• [WHAT YOU ARE ASKED TO DO] Copy the lines below exactly. Start at the first and finish with the line containing "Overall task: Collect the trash".

• [INFORMATION SUPPLIED]
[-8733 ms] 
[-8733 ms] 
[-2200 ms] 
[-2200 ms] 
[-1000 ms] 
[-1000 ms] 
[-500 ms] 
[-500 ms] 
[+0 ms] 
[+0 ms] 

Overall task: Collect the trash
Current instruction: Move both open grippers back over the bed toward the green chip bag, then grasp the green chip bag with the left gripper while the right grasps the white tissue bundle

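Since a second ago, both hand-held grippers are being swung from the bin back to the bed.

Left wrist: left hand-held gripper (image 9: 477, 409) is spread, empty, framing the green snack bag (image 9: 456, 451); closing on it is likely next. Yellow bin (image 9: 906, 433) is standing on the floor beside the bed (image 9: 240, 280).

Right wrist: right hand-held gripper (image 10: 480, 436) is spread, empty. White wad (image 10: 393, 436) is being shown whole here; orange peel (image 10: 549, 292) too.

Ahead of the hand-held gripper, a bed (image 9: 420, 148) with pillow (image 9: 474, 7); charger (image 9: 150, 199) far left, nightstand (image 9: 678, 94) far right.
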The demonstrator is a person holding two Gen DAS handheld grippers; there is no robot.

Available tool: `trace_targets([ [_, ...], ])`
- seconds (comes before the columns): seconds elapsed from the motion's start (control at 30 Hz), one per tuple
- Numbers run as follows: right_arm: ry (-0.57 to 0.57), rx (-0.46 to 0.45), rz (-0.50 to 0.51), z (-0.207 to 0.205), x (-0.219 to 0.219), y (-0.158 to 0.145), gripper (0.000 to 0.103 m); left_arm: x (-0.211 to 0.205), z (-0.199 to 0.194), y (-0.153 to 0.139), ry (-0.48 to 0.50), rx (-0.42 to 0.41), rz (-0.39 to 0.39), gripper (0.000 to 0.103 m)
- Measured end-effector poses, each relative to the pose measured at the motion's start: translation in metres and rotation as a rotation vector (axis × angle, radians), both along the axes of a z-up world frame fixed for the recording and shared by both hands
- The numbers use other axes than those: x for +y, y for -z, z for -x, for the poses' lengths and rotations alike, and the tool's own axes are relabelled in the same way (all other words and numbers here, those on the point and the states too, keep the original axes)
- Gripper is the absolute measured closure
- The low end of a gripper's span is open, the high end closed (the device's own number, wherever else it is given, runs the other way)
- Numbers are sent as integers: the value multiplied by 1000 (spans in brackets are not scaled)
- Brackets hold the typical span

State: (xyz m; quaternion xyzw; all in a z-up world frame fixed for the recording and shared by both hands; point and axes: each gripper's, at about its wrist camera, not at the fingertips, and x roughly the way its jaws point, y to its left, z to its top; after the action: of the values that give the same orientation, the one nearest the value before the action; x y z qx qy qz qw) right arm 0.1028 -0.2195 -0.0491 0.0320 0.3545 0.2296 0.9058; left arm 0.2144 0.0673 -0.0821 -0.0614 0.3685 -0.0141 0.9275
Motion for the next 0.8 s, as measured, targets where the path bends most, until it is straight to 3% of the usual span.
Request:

• [TASK OUTPUT]
[-8733 ms] 
[-8733 ms] 
[-2200 ms] 
[-2200 ms] 
[-1000 ms] 
[-1000 ms] 
[-500 ms] 
[-500 ms] 
[+0 ms] 
[+0 ms] 

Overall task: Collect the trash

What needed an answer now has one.